* **SUPPLIED INFORMATION**:
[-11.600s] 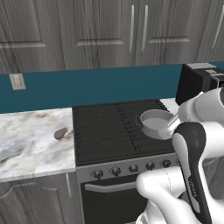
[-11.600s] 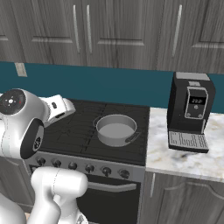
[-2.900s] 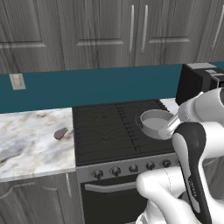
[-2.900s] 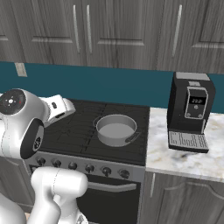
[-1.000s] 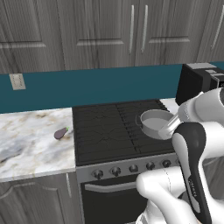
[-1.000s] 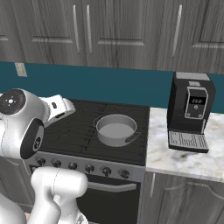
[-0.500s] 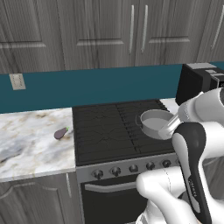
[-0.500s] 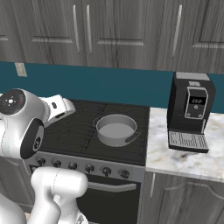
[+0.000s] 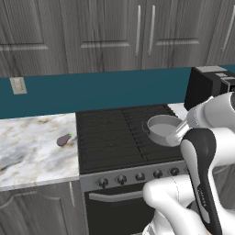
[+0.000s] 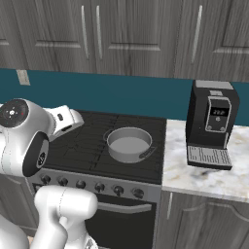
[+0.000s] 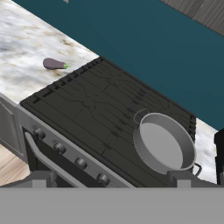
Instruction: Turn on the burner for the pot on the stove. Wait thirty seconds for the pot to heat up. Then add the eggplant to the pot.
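Gleaming round steel pot [image 10: 128, 144], black grates [image 10: 87, 138]

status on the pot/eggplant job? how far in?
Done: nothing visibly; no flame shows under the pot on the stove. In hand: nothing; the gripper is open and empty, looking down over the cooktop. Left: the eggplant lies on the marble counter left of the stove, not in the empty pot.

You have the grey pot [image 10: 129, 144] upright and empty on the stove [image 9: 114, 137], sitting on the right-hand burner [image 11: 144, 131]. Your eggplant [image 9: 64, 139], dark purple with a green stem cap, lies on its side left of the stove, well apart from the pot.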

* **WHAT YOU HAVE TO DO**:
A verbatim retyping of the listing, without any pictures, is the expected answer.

* **OUTPUT FOR THIS TASK**:
[-11.600s] 
[-11.600s] 
[-2.900s] 
[-2.900s] 
[-1.000s] 
[-1.000s] 
[-0.500s] 
[-0.500s] 
[+0.000s] 
[+0.000s] 
[+0.000s] 
Instruction: Turn on the burner for the pot on the stove. Wait thirty seconds for the pot to heat up. Then add the eggplant to the pot.
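Gleaming round steel pot [image 10: 128, 144], black grates [image 10: 87, 138]

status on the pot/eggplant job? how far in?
Done: nothing visibly; no flame shows under the pot on the stove. In hand: nothing; the gripper is open and empty, looking down over the cooktop. Left: the eggplant lies on the marble counter left of the stove, not in the empty pot.

You have the grey pot [image 10: 129, 144] upright and empty on the stove [image 9: 114, 137], sitting on the right-hand burner [image 11: 144, 131]. Your eggplant [image 9: 64, 139], dark purple with a green stem cap, lies on its side left of the stove, well apart from the pot.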

The answer contains nothing further.